At slow speeds the SONAR worked well, but at planing speeds the transducer did not hold the bottom well and often lost echoes. Fortunately, when drilling the mounting holes I left room for some downward adjustment.
Moving the SONAR transducer down about a 1/4-inch produced a marked improvement in the ability of the transducer to remain effective at higher speeds. The SONAR now works as well at 30 MPH as it does at slow trolling speeds. That slight additional immersion really made a huge difference.
The Speed Paddlewheel
The results from this location were not perfect initially, either. After installing a GPS (with WAAS augmentation) and comparing the speeds indicated by the two devices, the paddlewheel speed was always slow.
Fortunately the LOWRANCE X-65 Sonar permits speed calibration adjustments. To get better agreement, the readings from the paddlewheel had to be increased by 13%. At this setting there was good agreement between the GPS and the paddlewheel at most speeds.
The only speed where there was a discrepancy was around 10-14 MPH, a speed where the boat is no longer in displacement mode but is not yet on plane. The attitude of the hull is pitched very bow-up at this speed, and the transom is dug in. At this speed range the paddlewheel reads higher in comparison to its results at other speeds. When the 13% compensation was applied, it produced readings at this speed range which were too high.
I did some thinking about what might be causing this variation and came up with this:
The paddlewheel tends to indicate a lower speed through the water than the actual speed because of its location very close to the hull-water interface layer. As the boat moves through the water, the hull pulls some water along with it, dragging the water forward with the boat. This layer of water is located close to the hull.
The paddlewheel operates in the layer of water that is at the hull-water boundary, and thus the water going past the paddlewheel has been accelerated forward slightly by the action of the hull going forward. This makes the speed reading sensed by the paddlewheel tend to read lower than the actual speed.
This boundary layer effect persists until the boat's attitude climbs to a very bow high orientation, at which time the water passing the paddlewheel at the transom is making a pronounced bend around the hull-transom curve. The boundary layer effect is broken, and the water passing the paddlewheel is moving (relatively) faster than it would be if still being affected by the boundary layer effect.

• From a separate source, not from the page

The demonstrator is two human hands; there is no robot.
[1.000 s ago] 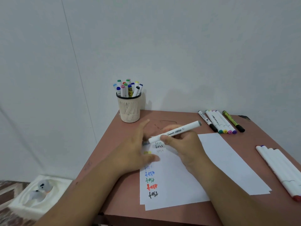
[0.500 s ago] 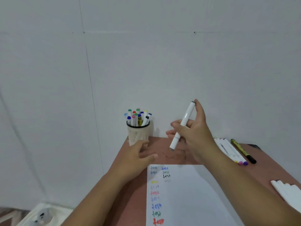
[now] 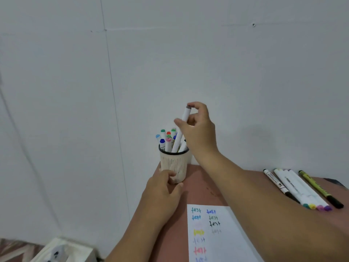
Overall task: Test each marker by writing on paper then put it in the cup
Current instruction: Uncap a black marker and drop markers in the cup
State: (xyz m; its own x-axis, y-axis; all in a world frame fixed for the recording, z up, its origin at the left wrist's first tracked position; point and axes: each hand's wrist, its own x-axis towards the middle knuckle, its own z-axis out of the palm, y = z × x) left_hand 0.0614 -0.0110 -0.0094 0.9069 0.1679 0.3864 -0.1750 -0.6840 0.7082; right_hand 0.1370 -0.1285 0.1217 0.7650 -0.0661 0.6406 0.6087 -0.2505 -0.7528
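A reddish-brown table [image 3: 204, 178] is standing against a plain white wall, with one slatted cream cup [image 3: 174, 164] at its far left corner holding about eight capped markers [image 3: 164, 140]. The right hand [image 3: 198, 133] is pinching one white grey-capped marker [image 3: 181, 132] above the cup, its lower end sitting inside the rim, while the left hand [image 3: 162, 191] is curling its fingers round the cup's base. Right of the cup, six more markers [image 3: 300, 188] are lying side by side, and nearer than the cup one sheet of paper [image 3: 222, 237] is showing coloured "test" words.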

Once the boat gets back on plane, the boundary layer effect resumes, and the water passing the paddlewheel retards in speed.

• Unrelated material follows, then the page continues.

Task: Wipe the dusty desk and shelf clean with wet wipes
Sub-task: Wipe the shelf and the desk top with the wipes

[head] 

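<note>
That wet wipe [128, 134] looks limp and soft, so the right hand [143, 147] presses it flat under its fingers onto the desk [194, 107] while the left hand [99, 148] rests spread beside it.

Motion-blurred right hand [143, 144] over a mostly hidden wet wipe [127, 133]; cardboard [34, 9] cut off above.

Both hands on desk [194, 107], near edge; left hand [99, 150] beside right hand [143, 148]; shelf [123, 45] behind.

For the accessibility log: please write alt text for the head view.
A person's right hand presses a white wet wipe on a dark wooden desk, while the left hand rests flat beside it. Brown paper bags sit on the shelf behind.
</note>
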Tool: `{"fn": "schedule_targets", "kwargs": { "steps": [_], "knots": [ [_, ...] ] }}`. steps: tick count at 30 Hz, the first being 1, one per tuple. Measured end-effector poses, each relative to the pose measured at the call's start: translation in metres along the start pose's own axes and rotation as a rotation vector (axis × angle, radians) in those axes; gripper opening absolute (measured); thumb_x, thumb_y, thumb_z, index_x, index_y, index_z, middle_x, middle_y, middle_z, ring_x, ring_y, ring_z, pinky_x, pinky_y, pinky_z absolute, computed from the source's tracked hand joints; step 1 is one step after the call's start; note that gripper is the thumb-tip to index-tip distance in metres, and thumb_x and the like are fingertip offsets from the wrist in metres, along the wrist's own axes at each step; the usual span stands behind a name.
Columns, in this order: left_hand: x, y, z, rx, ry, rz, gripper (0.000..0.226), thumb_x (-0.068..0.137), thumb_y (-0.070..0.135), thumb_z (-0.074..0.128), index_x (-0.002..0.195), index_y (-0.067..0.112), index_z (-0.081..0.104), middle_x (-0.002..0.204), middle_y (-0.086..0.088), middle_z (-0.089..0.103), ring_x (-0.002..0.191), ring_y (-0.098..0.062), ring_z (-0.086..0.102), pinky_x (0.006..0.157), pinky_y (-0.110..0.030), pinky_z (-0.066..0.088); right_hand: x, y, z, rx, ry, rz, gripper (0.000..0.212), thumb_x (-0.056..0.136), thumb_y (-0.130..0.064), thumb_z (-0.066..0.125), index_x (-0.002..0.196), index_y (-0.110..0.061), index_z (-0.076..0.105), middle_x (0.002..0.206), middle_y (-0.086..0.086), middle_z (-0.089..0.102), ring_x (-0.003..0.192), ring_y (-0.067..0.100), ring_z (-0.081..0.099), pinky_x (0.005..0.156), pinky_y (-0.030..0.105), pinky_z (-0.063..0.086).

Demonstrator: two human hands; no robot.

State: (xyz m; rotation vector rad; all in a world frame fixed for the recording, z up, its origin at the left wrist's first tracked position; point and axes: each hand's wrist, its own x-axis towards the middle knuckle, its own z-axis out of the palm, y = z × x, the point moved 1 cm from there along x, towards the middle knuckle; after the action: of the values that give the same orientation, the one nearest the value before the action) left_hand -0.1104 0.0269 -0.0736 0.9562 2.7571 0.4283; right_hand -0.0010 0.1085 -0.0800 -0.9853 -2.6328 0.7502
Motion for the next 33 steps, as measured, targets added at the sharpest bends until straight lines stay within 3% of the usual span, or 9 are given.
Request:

This analysis would explain the variations seen in the paddlewheel calibration and the need to add 13% to the readings to get accurate results.

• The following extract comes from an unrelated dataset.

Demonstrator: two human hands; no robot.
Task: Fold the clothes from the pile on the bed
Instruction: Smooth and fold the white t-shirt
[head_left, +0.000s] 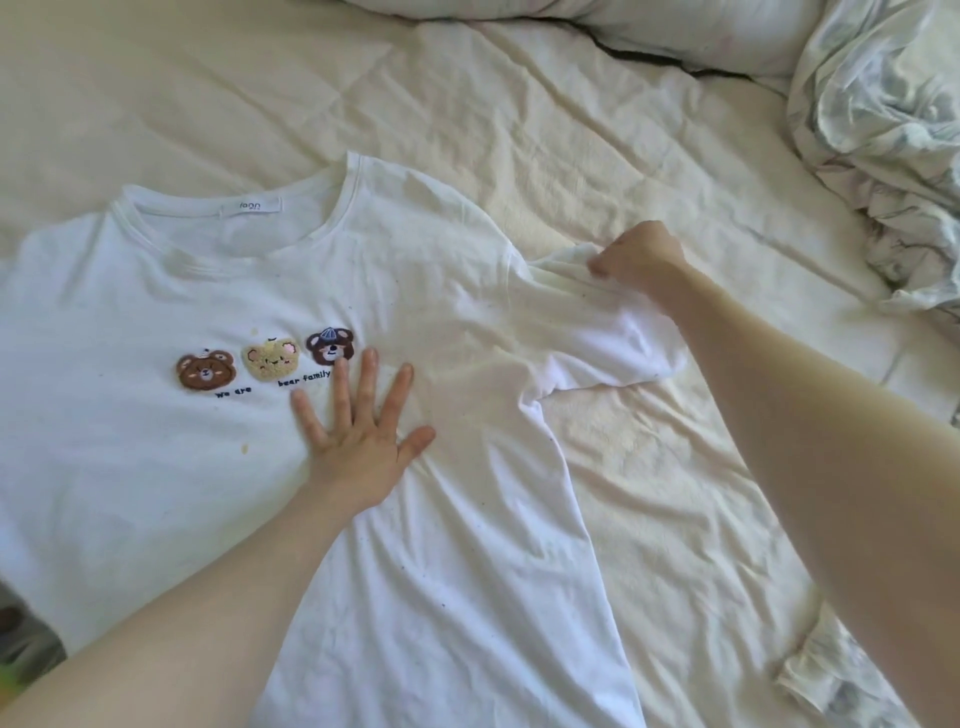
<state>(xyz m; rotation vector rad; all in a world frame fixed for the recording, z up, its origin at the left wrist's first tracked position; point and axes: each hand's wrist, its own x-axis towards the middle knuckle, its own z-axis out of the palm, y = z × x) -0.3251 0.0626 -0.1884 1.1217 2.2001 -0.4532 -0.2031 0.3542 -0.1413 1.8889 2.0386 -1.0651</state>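
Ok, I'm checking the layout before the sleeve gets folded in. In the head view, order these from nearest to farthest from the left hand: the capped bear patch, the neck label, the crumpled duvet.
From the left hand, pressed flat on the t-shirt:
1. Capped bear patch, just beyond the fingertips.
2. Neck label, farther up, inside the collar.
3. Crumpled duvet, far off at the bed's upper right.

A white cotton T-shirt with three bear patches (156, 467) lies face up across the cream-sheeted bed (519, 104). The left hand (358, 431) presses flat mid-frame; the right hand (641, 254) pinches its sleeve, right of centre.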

Other factors that influence the degree of boundary layer effect may be:
--the presence of bottom paint or other roughness on the bottom. A rougher bottom that occurs with bottom paint may drag more boundary layer water along with the boat. This explains the need to calibrate upward on my boat (which has bottom paint) and also explains why a boat with bottom paint runs slower (because it is dragging more water along with it.)
--the longer the hull length, the more the boundary layer sets up, so a boat with a 20 foot hull may experience more boundary layer effect than a boat with a 10 foot hull.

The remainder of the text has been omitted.